Find the line with "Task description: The" in the records below. Copy it and every line after it, up to and including the line with "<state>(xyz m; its".

Collected data entries:
= Beginning of Section =

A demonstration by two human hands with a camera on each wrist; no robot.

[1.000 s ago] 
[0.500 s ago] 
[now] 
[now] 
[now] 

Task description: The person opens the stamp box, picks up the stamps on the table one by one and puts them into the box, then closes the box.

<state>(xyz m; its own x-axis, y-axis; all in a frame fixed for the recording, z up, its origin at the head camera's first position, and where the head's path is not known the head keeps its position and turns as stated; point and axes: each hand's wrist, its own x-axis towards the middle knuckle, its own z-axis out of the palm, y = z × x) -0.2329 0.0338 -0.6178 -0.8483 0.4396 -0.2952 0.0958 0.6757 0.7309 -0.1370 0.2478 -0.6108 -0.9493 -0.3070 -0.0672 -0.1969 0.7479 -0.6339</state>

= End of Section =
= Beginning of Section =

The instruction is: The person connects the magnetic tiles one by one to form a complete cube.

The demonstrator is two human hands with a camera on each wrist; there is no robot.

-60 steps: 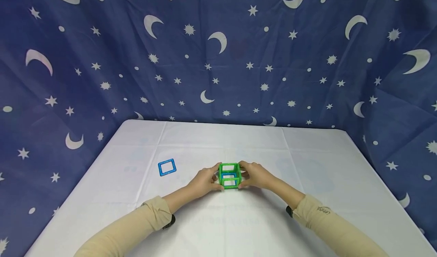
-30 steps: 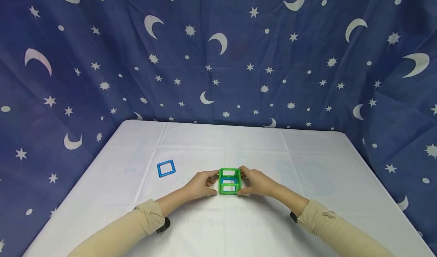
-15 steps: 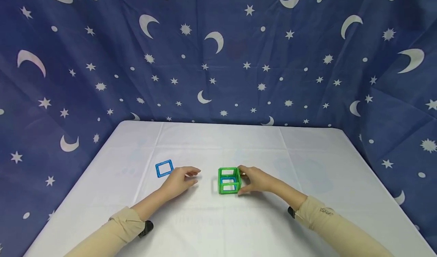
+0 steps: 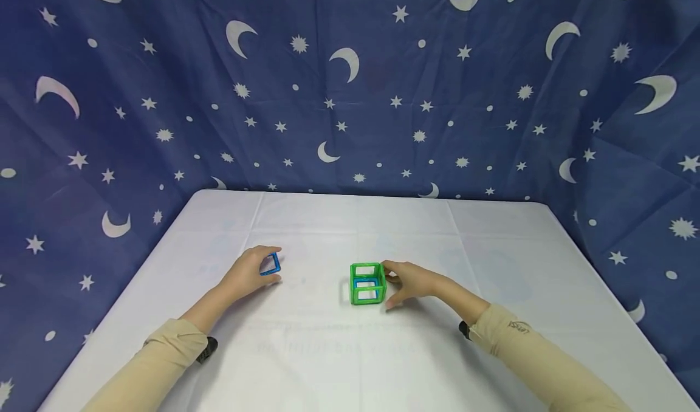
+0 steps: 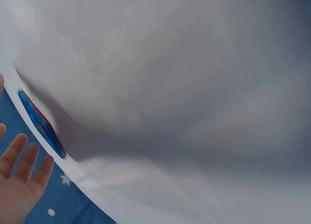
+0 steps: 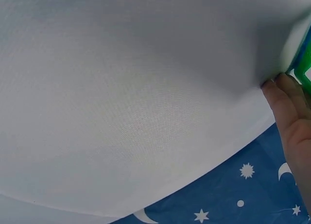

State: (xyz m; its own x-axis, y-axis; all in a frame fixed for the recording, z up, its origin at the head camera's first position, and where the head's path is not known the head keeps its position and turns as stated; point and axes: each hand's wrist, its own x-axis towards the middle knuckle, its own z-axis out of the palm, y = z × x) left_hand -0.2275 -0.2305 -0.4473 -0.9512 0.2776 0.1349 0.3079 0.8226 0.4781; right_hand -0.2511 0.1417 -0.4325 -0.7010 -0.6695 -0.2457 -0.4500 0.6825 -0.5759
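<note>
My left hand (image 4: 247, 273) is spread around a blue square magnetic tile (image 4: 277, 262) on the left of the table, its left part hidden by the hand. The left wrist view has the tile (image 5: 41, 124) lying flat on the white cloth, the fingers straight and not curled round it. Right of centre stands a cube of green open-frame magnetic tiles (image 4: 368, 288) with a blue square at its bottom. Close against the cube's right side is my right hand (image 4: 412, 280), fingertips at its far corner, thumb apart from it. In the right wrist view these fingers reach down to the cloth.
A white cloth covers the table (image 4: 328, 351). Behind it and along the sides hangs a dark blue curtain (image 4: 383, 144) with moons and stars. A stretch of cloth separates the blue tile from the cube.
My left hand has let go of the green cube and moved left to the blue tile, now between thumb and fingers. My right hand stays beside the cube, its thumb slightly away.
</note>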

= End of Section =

Task result:
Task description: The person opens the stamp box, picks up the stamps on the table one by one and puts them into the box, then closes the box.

<state>(xyz m; its own x-axis, y-axis; all in a frame fixed for the recording, z up, its origin at the head camera's first position, and where the head's path is not known the head keeps its position and turns as stated; point and axes: each hand's wrist, its own x-axis towards the middle knuckle, its own z-axis out of the palm, y = z × x) -0.2329 0.0338 -0.6178 -0.8483 0.4396 -0.2952 0.0958 0.6757 0.7309 -0.1370 0.2478 -0.6108 -0.9493 -0.3070 -0.0672 -0.1969 0.7479 -0.6339</state>

The output is finished, and nothing else is needed.